▼
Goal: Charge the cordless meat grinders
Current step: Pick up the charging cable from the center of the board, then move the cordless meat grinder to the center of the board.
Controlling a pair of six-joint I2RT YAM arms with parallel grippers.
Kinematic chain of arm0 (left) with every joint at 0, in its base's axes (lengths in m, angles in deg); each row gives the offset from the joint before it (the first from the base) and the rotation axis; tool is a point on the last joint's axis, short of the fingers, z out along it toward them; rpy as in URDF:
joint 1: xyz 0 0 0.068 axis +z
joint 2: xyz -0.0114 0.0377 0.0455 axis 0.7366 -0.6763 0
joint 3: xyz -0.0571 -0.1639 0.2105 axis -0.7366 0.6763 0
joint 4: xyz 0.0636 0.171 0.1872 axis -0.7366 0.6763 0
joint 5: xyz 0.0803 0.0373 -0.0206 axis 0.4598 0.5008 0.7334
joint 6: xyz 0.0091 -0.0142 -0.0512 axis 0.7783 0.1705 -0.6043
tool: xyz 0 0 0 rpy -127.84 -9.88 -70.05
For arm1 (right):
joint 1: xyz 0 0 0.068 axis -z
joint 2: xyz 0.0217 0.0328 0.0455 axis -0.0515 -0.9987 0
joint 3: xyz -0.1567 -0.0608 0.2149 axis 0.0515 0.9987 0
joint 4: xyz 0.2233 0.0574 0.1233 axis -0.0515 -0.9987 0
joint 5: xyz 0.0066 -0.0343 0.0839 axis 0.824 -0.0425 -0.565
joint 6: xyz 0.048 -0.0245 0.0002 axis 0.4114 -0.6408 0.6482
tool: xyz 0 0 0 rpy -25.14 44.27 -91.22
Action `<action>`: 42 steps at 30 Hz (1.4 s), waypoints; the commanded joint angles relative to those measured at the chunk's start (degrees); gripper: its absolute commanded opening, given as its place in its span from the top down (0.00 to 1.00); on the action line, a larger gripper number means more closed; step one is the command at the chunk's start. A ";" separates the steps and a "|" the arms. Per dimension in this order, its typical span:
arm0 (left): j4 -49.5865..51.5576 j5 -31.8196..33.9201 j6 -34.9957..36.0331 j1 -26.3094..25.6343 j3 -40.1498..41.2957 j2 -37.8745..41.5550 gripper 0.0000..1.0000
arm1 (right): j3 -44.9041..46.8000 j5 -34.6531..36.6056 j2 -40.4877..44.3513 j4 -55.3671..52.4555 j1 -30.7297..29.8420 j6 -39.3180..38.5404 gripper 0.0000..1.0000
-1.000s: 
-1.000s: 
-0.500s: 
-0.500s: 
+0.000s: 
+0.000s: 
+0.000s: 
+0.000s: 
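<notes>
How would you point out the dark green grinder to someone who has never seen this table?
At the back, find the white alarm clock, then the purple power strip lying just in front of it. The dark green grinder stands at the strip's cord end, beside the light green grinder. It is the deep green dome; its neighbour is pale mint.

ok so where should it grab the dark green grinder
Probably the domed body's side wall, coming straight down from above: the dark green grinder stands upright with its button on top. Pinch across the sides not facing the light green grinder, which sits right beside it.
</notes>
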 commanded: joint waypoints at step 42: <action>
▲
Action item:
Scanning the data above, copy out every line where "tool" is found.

The completed task:
Kinematic chain of arm0 (left) with every joint at 0, in its base's axes (lengths in m, angles in deg); each row gives the offset from the joint before it (the first from the base) and the rotation axis; tool is a point on the last joint's axis, short of the fingers, z out along it toward them; rpy as in URDF:
tool: xyz 0 0 0 rpy -127.84 -9.88 -70.05
tool: xyz 0 0 0 rpy -25.14 44.27 -91.22

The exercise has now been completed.